BRYAN CHRISTOPHER SAMUEL,
Defendant - Appellant.
Appeal from the United States District Court for the Eastern District of Virginia, at
Alexandria. T. S. Ellis, III, Senior District Judge. (1:14-cr-00351-TSE-1; 1:17-cv-01432-
TSE)
Submitted: February 20, 2020 Decided: February 24, 2020
Before GREGORY, Chief Judge, RUSHING, Circuit Judge, and TRAXLER, Senior
Circuit Judge.
Affirmed by unpublished per curiam opinion.
Bryan Christopher Samuel, Appellant Pro Se.
Unpublished opinions are not binding precedent in this circuit.
PER CURIAM:
Bryan Christopher Samuel appeals the district court’s order construing his Fed. R.
Civ. P. 60(b) motion for relief from judgment as an unauthorized, successive 28 U.S.C.
§ 2255 (2018) motion and denying it on that basis. * Our review of the record confirms that
the district court properly construed Samuel’s Rule 60(b) motion as a successive § 2255
motion over which it lacked jurisdiction because he failed to obtain prefiling authorization
from this court. See 28 U.S.C. §§ 2244(b)(3)(A), 2255(h) (2018); McRae, 793 F.3d at 397-
400. Accordingly, we affirm the district court’s order.

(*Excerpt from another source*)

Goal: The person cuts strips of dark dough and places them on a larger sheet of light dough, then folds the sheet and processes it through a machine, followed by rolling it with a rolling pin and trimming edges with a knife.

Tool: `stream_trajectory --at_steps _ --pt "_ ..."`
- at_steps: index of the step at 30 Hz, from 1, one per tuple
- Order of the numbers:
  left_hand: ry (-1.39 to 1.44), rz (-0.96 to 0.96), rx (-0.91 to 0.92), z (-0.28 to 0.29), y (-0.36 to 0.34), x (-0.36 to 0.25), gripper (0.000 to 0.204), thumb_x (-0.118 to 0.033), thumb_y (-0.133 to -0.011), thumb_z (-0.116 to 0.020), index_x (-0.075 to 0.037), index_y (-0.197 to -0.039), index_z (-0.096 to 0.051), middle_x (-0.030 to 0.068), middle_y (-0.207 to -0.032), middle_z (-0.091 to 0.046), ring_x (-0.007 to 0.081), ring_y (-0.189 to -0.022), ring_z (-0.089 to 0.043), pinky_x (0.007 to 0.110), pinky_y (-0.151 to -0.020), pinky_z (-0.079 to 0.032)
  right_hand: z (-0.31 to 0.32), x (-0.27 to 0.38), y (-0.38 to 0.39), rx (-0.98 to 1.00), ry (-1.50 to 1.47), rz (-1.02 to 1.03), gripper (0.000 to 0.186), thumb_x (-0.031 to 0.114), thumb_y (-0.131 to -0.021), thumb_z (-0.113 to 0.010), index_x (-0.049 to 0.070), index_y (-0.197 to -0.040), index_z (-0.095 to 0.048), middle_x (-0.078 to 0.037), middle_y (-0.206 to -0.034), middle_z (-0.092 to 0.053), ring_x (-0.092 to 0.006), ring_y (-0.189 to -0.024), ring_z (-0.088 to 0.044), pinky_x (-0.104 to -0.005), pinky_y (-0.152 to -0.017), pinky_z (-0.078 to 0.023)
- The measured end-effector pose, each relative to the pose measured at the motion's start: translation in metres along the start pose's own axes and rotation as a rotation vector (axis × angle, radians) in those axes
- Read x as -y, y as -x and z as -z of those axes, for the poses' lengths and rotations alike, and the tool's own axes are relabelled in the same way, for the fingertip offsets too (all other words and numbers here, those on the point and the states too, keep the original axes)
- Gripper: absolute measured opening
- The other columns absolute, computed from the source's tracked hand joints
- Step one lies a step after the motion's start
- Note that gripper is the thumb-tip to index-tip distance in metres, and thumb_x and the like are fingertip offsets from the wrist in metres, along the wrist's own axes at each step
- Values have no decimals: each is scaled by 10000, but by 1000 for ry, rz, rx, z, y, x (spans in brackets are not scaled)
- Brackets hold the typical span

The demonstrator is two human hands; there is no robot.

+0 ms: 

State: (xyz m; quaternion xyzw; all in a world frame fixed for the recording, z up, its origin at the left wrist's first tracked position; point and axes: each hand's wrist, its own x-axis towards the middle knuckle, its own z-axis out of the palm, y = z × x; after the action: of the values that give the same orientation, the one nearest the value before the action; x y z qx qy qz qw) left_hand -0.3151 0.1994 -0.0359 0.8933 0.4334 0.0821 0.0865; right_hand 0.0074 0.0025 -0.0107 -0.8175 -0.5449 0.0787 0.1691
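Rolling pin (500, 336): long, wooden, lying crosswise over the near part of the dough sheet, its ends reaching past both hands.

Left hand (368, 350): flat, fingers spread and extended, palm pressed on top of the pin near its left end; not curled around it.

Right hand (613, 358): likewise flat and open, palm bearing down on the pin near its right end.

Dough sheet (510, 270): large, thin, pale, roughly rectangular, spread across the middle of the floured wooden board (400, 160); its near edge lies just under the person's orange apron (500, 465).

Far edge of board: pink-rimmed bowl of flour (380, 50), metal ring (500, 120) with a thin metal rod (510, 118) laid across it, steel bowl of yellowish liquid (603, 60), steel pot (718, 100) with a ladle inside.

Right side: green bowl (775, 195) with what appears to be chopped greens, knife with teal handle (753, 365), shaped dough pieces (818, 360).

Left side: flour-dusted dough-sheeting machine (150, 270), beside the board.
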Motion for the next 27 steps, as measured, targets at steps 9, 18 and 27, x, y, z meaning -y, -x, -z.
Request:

Consistent with our decision in United States v. Winestock, 340 F.3d 200, 208 (4th
Cir. 2003), we construe Samuel’s notice of appeal and informal brief as an application to
file a second or successive § 2255 motion. Upon review, we conclude that Samuel’s claims
do not meet the relevant standard. See 28 U.S.C. § 2255(h). We therefore deny
authorization to file a successive § 2255 motion.
We dispense with oral argument because the facts and legal contentions are
adequately presented in the materials before this court and argument would not aid the
decisional process.
AFFIRMED
*
A certificate of appealability is not required to appeal the district court’s
jurisdictional categorization of a Rule 60(b) motion as an unauthorized, successive § 2255
motion. United States v. McRae, 793 F.3d 392, 400 (4th Cir. 2015).